*WHAT TO DO*
Reproduce the data in its entirety, exactly as supplied.

*DATA*
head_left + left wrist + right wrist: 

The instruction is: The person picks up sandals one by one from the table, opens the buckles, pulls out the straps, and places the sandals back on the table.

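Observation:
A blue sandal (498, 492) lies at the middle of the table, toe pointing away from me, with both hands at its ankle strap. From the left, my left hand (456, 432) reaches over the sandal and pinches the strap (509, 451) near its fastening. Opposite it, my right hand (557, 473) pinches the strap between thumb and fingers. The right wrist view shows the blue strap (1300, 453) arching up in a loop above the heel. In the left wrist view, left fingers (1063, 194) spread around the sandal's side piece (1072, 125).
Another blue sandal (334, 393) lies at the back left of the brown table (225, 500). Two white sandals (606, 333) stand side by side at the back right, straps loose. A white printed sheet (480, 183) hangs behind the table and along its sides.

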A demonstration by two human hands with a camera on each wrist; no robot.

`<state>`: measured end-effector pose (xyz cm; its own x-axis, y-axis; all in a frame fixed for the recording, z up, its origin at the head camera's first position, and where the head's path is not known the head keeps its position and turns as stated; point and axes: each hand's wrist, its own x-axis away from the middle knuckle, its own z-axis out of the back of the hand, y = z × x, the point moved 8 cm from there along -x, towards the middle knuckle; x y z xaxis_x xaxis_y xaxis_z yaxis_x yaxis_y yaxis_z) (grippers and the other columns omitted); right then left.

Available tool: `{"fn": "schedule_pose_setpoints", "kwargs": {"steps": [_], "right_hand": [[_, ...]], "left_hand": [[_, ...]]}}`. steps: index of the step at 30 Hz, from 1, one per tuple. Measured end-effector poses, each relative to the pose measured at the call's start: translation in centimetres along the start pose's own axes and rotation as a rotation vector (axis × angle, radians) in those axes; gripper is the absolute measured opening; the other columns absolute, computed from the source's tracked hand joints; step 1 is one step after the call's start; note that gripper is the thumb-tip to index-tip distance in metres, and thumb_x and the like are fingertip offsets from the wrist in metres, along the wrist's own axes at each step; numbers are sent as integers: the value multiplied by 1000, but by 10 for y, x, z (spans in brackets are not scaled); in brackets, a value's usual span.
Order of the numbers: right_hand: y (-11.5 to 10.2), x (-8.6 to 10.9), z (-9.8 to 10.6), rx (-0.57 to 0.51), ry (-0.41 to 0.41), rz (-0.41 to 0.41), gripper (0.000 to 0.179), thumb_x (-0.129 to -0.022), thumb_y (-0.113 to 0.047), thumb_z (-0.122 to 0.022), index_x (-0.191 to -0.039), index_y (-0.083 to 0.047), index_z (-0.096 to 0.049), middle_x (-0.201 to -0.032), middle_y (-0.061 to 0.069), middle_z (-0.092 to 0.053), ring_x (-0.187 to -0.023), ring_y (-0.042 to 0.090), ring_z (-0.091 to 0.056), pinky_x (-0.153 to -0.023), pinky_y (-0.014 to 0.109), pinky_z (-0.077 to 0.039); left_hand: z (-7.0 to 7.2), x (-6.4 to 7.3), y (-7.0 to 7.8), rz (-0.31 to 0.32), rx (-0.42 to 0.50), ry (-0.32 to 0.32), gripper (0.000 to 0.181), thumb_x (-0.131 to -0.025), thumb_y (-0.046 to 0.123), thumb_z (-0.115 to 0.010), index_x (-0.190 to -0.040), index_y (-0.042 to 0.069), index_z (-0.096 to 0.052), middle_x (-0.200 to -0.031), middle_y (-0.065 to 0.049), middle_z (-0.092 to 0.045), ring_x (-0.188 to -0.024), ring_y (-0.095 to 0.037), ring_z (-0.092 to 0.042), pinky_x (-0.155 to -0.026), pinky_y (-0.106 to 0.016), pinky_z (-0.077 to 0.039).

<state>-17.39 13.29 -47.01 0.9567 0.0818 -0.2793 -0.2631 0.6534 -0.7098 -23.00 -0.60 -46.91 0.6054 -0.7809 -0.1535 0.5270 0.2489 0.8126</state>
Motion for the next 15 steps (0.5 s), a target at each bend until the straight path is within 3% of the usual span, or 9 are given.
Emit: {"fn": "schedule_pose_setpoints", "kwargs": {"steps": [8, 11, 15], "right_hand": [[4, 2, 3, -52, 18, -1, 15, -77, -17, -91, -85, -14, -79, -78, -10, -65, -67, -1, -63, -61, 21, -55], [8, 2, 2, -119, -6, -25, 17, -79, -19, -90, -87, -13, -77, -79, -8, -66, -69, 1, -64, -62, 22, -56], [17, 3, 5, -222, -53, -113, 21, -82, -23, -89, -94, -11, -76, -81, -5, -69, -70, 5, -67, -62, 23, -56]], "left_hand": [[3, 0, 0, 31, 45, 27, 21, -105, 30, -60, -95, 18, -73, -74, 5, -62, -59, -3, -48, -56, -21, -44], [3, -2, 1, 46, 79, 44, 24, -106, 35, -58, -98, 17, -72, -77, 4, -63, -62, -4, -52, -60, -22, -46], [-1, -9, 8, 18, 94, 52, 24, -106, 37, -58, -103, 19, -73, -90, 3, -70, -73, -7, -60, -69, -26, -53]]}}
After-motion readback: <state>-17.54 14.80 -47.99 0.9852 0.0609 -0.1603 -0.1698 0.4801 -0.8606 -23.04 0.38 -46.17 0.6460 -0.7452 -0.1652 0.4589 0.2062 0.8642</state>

*SOLUTION TO THIS PROBLEM*
head_left + left wrist + right wrist: 

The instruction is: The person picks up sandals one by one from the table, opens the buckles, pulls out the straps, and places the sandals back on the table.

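Observation:
A blue sandal (498, 492) lies at the middle of the table, toe pointing away from me, with both hands at its ankle strap. From the left, my left hand (456, 432) reaches over the sandal and pinches the strap (509, 451) near its fastening. Opposite it, my right hand (557, 473) pinches the strap between thumb and fingers. The right wrist view shows the blue strap (1300, 453) arching up in a loop above the heel. In the left wrist view, left fingers (1063, 194) spread around the sandal's side piece (1072, 125).
Another blue sandal (334, 393) lies at the back left of the brown table (225, 500). Two white sandals (606, 333) stand side by side at the back right, straps loose. A white printed sheet (480, 183) hangs behind the table and along its sides.
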
A demonstration by two human hands with a camera on each wrist; no robot.

`<state>`: measured end-effector pose (xyz cm; its own x-axis, y-axis; all in a frame fixed for the recording, z up, its origin at the head camera's first position, and where the head's path is not known the head keeps its position and turns as stated; point and axes: each hand's wrist, its own x-axis away from the middle knuckle, its own z-axis out of the back of the hand, y = z × x, the point moved 8 cm from there along -x, towards the middle knuckle; x y z xaxis_x xaxis_y xaxis_z yaxis_x yaxis_y yaxis_z) (grippers and the other columns omitted); right then left.

Available tool: `{"fn": "schedule_pose_setpoints", "kwargs": {"steps": [_], "right_hand": [[_, ...]], "left_hand": [[_, ...]]}}`. steps: index of the step at 30 Hz, from 1, one per tuple. Measured end-effector poses, each relative to the pose measured at the call's start: translation in centimetres along the start pose's own axes and rotation as a rotation vector (axis × angle, radians) in those axes; gripper is the absolute measured opening; the other columns absolute, computed from the source's tracked hand joints; step 1 is one step after the call's start; note that gripper is the thumb-tip to index-tip distance in metres, and thumb_x and the like are fingertip offsets from the wrist in metres, along the wrist's own axes at each step; numbers are sent as integers: the value multiplied by 1000, but by 10 for y, x, z (spans in brackets are not scaled); in brackets, a value's usual span.
Order of the numbers: right_hand: y (-11.5 to 10.2), x (-8.6 to 10.9), z (-9.8 to 10.6), rx (-0.57 to 0.51), ry (-0.41 to 0.41), rz (-0.41 to 0.41), gripper (0.000 to 0.179), thumb_x (-0.129 to -0.022), thumb_y (-0.113 to 0.047), thumb_z (-0.122 to 0.022), index_x (-0.191 to -0.039), index_y (-0.083 to 0.047), index_z (-0.096 to 0.049), middle_x (-0.201 to -0.032), middle_y (-0.061 to 0.069), middle_z (-0.092 to 0.053), ring_x (-0.187 to -0.023), ring_y (-0.042 to 0.090), ring_z (-0.091 to 0.056), pinky_x (-0.153 to -0.023), pinky_y (-0.014 to 0.109), pinky_z (-0.077 to 0.039); left_hand: z (-7.0 to 7.2), x (-6.4 to 7.3), y (-7.0 to 7.8), rz (-0.31 to 0.32), rx (-0.42 to 0.50), ry (-0.32 to 0.32), gripper (0.000 to 0.181), thumb_x (-0.131 to -0.025), thumb_y (-0.046 to 0.123), thumb_z (-0.115 to 0.010), index_x (-0.190 to -0.040), index_y (-0.042 to 0.069), index_z (-0.096 to 0.052), middle_x (-0.200 to -0.031), middle_y (-0.065 to 0.049), middle_z (-0.092 to 0.045), ring_x (-0.188 to -0.024), ring_y (-0.095 to 0.037), ring_z (-0.092 to 0.042), pinky_x (-0.155 to -0.026), pinky_y (-0.106 to 0.016), pinky_z (-0.077 to 0.039).

<state>-17.39 13.29 -47.01 0.9567 0.0818 -0.2793 -0.2631 0.6534 -0.7098 -23.00 -0.60 -46.91 0.6054 -0.7809 -0.1535 0.5270 0.2489 0.8126</state>
Motion for the next 15 steps (0.5 s), a target at each bend until the straight path is within 3% of the usual span, or 9 are given.
Emit: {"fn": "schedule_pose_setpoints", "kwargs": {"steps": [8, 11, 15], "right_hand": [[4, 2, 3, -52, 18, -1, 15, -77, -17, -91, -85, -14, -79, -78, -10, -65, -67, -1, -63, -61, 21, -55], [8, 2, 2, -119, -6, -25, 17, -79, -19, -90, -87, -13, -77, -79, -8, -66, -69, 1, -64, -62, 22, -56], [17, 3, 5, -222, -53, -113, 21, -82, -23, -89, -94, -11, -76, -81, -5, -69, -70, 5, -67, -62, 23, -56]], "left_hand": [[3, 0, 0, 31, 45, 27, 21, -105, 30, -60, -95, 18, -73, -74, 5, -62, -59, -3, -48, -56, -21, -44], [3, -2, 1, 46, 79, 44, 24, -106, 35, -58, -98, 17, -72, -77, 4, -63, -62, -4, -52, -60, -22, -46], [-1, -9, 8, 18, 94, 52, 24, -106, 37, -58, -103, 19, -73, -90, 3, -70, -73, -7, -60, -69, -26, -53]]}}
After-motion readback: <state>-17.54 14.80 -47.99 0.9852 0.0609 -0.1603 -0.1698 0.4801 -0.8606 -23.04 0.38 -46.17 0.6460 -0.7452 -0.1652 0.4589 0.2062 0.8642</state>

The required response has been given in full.